[Items listed in a dataset]
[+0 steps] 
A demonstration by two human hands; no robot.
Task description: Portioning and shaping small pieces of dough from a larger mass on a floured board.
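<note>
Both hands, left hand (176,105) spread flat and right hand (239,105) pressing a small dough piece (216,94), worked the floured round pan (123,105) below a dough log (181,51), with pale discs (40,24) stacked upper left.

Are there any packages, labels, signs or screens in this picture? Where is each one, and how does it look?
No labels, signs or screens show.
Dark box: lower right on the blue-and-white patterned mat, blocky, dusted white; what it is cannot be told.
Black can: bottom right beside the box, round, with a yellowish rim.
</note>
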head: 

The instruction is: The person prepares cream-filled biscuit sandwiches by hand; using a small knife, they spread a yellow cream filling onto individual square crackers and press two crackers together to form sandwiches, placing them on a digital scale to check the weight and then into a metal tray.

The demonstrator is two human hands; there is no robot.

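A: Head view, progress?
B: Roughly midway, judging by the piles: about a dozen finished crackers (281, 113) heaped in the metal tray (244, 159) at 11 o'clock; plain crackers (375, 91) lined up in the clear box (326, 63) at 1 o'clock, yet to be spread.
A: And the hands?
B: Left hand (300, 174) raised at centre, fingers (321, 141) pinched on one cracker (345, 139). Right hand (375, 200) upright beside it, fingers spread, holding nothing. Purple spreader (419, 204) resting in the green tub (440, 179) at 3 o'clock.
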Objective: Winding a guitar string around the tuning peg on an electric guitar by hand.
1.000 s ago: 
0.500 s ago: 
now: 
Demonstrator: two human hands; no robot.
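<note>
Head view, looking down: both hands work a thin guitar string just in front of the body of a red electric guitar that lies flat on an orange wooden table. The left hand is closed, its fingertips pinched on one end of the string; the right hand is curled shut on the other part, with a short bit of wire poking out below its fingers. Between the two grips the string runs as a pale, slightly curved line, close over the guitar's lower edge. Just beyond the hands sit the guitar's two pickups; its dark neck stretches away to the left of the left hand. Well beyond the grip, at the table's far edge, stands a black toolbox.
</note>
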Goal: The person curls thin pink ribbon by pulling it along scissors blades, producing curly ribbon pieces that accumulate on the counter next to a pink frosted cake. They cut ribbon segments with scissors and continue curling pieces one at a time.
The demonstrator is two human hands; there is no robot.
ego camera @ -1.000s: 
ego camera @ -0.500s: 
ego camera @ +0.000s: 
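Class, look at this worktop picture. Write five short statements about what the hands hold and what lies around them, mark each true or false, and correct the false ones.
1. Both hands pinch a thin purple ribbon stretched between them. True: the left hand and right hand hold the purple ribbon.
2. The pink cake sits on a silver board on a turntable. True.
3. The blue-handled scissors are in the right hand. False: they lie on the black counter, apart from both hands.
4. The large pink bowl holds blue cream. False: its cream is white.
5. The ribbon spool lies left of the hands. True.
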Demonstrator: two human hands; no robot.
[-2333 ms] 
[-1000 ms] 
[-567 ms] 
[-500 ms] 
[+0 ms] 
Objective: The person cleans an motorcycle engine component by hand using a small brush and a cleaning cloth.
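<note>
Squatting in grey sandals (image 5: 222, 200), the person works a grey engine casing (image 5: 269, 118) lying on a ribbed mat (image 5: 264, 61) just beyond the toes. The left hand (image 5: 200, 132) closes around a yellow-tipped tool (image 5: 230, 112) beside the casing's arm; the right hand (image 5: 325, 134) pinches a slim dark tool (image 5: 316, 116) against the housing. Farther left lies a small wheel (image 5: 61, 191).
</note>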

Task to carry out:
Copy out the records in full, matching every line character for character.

Answer to this task:
[+0 steps] 
A demonstration by two human hands; no robot.
Task description: Portioning and shaping small pieces of dough from a larger mass on a floured board.
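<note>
Both hands, left hand (176,105) spread flat and right hand (239,105) pressing a small dough piece (216,94), worked the floured round pan (123,105) below a dough log (181,51), with pale discs (40,24) stacked upper left.

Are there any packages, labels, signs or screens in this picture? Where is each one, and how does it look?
No labels, signs or screens show.
Dark box: lower right on the blue-and-white patterned mat, blocky, dusted white; what it is cannot be told.
Black can: bottom right beside the box, round, with a yellowish rim.
</note>
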head: 

The instruction is: The person prepares cream-filled biscuit sandwiches by hand; using a small knife, they spread a yellow cream filling onto individual square crackers and press two crackers together to form sandwiches, placing them on a digital scale to check the weight and then into a metal tray.

The demonstrator is two human hands; there is no robot.

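A: Head view, progress?
B: Roughly midway, judging by the piles: about a dozen finished crackers (281, 113) heaped in the metal tray (244, 159) at 11 o'clock; plain crackers (375, 91) lined up in the clear box (326, 63) at 1 o'clock, yet to be spread.
A: And the hands?
B: Left hand (300, 174) raised at centre, fingers (321, 141) pinched on one cracker (345, 139). Right hand (375, 200) upright beside it, fingers spread, holding nothing. Purple spreader (419, 204) resting in the green tub (440, 179) at 3 o'clock.
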Objective: Winding a guitar string around the tuning peg on an electric guitar by hand.
1.000 s ago: 
0.500 s ago: 
now: 
Demonstrator: two human hands; no robot.
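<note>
Head view, looking down: both hands work a thin guitar string just in front of the body of a red electric guitar that lies flat on an orange wooden table. The left hand is closed, its fingertips pinched on one end of the string; the right hand is curled shut on the other part, with a short bit of wire poking out below its fingers. Between the two grips the string runs as a pale, slightly curved line, close over the guitar's lower edge. Just beyond the hands sit the guitar's two pickups; its dark neck stretches away to the left of the left hand. Well beyond the grip, at the table's far edge, stands a black toolbox.
</note>
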Goal: The person curls thin pink ribbon by pulling it along scissors blades, producing curly ribbon pieces that accumulate on the counter next to a pink frosted cake. They cut ribbon segments with scissors and continue curling pieces one at a time.
The demonstrator is two human hands; there is no robot.
ego camera @ -1.000s: 
ego camera @ -0.500s: 
ego camera @ +0.000s: 
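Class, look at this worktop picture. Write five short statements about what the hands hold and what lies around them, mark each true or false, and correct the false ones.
1. Both hands pinch a thin purple ribbon stretched between them. True: the left hand and right hand hold the purple ribbon.
2. The pink cake sits on a silver board on a turntable. True.
3. The blue-handled scissors are in the right hand. False: they lie on the black counter, apart from both hands.
4. The large pink bowl holds blue cream. False: its cream is white.
5. The ribbon spool lies left of the hands. True.
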Demonstrator: two human hands; no robot.
[-2333 ms] 
[-1000 ms] 
[-567 ms] 
[-500 ms] 
[+0 ms] 
Objective: The person cleans an motorcycle engine component by hand using a small brush and a cleaning cloth.
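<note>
Squatting in grey sandals (image 5: 222, 200), the person works a grey engine casing (image 5: 269, 118) lying on a ribbed mat (image 5: 264, 61) just beyond the toes. The left hand (image 5: 200, 132) closes around a yellow-tipped tool (image 5: 230, 112) beside the casing's arm; the right hand (image 5: 325, 134) pinches a slim dark tool (image 5: 316, 116) against the housing. Farther left lies a small wheel (image 5: 61, 191).
</note>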

No more output is needed.